• [WHAT TO WORK ON]:
Copy each line below exactly.

• [STORED DATA]:
□ □ □ □ □ □ □

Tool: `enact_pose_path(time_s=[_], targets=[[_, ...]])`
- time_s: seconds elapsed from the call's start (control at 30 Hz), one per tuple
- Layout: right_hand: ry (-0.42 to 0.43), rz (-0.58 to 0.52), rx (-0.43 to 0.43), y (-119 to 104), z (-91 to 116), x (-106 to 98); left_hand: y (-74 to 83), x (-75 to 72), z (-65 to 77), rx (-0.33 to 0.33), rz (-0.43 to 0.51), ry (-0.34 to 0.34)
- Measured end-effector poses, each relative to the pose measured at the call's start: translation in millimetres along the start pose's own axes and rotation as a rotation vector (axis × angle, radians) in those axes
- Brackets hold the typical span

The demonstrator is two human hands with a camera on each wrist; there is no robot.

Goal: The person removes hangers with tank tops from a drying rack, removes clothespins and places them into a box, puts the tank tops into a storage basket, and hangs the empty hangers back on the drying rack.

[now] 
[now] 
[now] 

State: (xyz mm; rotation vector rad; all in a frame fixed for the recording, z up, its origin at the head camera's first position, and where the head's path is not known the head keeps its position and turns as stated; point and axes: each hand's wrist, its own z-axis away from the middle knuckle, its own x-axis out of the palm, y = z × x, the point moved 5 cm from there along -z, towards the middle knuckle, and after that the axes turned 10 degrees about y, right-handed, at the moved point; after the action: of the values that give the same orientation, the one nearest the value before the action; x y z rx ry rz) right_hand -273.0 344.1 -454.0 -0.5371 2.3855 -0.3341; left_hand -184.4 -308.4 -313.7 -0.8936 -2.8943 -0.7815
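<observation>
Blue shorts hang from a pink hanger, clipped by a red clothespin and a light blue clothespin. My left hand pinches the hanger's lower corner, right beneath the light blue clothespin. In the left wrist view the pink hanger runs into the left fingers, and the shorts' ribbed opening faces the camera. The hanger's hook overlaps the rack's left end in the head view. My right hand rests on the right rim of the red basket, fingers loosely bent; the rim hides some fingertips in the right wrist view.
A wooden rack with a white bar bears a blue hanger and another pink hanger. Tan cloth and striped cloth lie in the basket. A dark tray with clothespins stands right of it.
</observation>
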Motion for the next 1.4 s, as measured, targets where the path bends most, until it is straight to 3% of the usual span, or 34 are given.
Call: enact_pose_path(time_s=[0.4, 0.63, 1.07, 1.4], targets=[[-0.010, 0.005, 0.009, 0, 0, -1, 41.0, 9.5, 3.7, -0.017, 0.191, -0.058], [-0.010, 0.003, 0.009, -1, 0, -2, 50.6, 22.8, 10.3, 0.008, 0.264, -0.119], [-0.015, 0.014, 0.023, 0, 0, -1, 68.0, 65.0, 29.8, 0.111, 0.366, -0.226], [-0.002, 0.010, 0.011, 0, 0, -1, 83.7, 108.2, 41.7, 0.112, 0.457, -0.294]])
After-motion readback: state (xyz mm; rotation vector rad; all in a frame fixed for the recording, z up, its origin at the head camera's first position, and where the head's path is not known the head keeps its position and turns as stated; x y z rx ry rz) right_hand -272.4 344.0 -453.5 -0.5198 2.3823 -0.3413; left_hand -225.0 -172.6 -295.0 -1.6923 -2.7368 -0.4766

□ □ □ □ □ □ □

• [SOLUTION TO THE PROBLEM]:
Tool: `enact_pose_path(time_s=[_], targets=[[_, ...]])`
- time_s: seconds elapsed from the call's start (control at 30 Hz), one per tuple
- Layout: right_hand: ry (-0.42 to 0.43), rz (-0.58 to 0.52), rx (-0.43 to 0.43), y (-119 to 104), z (-91 to 116), x (-106 to 98); left_hand: y (-74 to 83), x (-75 to 72), z (-65 to 77), rx (-0.33 to 0.33), rz (-0.43 to 0.51), ry (-0.34 to 0.34)
- Measured end-effector poses, each relative to the pose measured at the call's start: translation in millimetres along the start pose's own axes and rotation as a rotation vector (axis × angle, radians) in those axes
- Brackets hold the typical span

The demonstrator is two human hands with a camera on each wrist; there is no robot.

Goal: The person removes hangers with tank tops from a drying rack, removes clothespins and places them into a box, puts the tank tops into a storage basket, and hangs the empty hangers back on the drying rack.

[now] 
[now] 
[now] 

State: (xyz mm; rotation vector rad; all in a frame fixed for the recording, z up, its origin at the head camera's first position, and where the head's path is not known the head keeps its position and turns as stated; point and axes: each hand's wrist, its own z-axis away from the middle knuckle, its own x-axis out of the palm, y = z × x, the point moved 5 cm from there along -z, towards the middle knuckle, and after that the axes turned 10 degrees about y, right-handed, at the moved point; after the action: of the values that give the same orientation, the one nearest the value before the action; x y z rx ry rz) right_hand -273.0 344.1 -454.0 -0.5371 2.3855 -0.3341; left_hand -184.4 -308.4 -313.7 -0.8936 -2.8943 -0.7815
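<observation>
Blue shorts hang from a pink hanger, clipped by a red clothespin and a light blue clothespin. My left hand pinches the hanger's lower corner, right beneath the light blue clothespin. In the left wrist view the pink hanger runs into the left fingers, and the shorts' ribbed opening faces the camera. The hanger's hook overlaps the rack's left end in the head view. My right hand rests on the right rim of the red basket, fingers loosely bent; the rim hides some fingertips in the right wrist view.
A wooden rack with a white bar bears a blue hanger and another pink hanger. Tan cloth and striped cloth lie in the basket. A dark tray with clothespins stands right of it.
</observation>
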Motion for the next 1.4 s, as measured, targets where the path bends most, until it is straight to 3% of the usual span, or 34 are given.
Call: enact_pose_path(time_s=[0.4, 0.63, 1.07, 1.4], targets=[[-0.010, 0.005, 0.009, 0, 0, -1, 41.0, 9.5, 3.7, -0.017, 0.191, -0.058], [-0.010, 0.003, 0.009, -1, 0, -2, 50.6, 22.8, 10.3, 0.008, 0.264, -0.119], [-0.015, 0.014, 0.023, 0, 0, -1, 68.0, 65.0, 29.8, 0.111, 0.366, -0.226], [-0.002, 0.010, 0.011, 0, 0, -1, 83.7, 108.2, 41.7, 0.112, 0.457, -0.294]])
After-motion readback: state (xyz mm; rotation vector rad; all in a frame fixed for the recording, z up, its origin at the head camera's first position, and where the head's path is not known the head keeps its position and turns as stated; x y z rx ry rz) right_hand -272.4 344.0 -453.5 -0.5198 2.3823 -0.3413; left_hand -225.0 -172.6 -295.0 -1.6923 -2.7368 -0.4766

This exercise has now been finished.